Lines and Colors art blog

Roger Langridge

Roger Langridge
Roger Langridge is a British (New Zealand born) comics and webcomics creator whose mind and pen… well, wander a bit, and delightfully so. He is best know for his whacked-out character Fred the Clown and his webcomic Hotel Fred, both of which are more a playground for Langridge’s fertile imaginings than a coherent story in the usual sense.

Langridge has a style that seems “cartoony” on the surface, but is in fact quite sophisticated. His strong clean lines and carefully chosen color (sometimes bright, sometimes in subtle monochromatic palettes) are at once graphically strong and charmingly whimsical; and his drawings are just a treat for anyone who enjoys good comics and cartoon art. His work looks great in black an white too, handled with deft use of patterns and hatchings that show a fine command of the textural language of pen and ink drawing.

Langridge’s comics reveal a genuine fondness for (and knowledge of) the great comics artists of the past.
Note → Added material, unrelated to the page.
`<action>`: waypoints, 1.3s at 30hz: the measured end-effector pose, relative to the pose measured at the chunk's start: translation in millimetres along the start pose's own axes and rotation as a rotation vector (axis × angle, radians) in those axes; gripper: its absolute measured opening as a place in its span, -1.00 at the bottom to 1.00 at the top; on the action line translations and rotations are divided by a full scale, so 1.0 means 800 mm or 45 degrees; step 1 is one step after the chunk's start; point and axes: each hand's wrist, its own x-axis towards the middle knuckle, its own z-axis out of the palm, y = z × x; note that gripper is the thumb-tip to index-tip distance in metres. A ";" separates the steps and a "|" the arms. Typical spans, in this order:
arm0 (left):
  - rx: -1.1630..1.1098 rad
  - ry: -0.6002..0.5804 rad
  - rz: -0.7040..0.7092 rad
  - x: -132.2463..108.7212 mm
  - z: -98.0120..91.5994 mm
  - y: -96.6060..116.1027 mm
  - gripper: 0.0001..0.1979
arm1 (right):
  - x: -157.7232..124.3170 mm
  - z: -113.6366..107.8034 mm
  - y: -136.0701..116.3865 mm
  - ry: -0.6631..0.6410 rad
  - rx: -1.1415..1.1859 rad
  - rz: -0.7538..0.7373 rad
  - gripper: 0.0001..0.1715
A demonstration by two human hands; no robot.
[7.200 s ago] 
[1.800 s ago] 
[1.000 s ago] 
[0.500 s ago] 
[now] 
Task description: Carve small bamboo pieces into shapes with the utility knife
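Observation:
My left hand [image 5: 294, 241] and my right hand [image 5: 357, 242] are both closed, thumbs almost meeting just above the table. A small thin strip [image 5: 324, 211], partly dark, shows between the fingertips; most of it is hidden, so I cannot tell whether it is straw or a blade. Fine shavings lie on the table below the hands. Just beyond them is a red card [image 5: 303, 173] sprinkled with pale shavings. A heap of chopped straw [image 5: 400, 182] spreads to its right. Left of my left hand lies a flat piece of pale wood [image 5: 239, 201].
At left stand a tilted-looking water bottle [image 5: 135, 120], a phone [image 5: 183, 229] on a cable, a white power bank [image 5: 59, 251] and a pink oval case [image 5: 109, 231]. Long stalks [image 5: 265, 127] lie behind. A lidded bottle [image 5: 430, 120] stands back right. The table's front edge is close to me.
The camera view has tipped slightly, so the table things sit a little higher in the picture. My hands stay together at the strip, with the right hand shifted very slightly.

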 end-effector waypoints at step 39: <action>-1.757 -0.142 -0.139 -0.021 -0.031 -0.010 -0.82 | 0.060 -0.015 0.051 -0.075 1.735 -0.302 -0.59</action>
Nowhere is this more evident than in FRED THE CLOWN – An Illustrated History, Langridge’s hilarious and dead-on send-up of every “History of Comic Strips” book or article you’ve every read. The “history” features a pastiche of Fred strips as if done by RF Outcault, Winsor McCay, Max Fleischer, George Herriman and Robert Crumb, among others! His work reveals influences from a host of cartooning and comics greats: E.C. Segar, Cliff Sterrett, Will Elder, Wally Wood, B. Kliban…, the list goes on.

In his affection for the great newspaper strips and comic books of the past, and in his exploration of the paneled language of comics as elements of graphic design, Langridge treads some of the same ground as Chris Ware, but with a decidedly different bent (and bent is the operative word). My mental thesaurus is coughing up words like “zany”, “wacky”, “loopy” and “off the wall” in an ineffectual attempt to describe his excursions into comics’ loonier territory.

The front of Langridge’s web site is a blog. Look to the right for links to comics, and other info, including an interview and bio/checklist.

The Comics page of his site features links to the Fred weekly comics, an archive of his attempt at a daily comic and PDF Minicomics that you can download free. For some of the best stuff, though, pick up on the terrific print versions of his comics, including Fred the Clown, his anthology of stuff from Zoot and The Collected Knuckles the Malevolent Nun. Yowzza!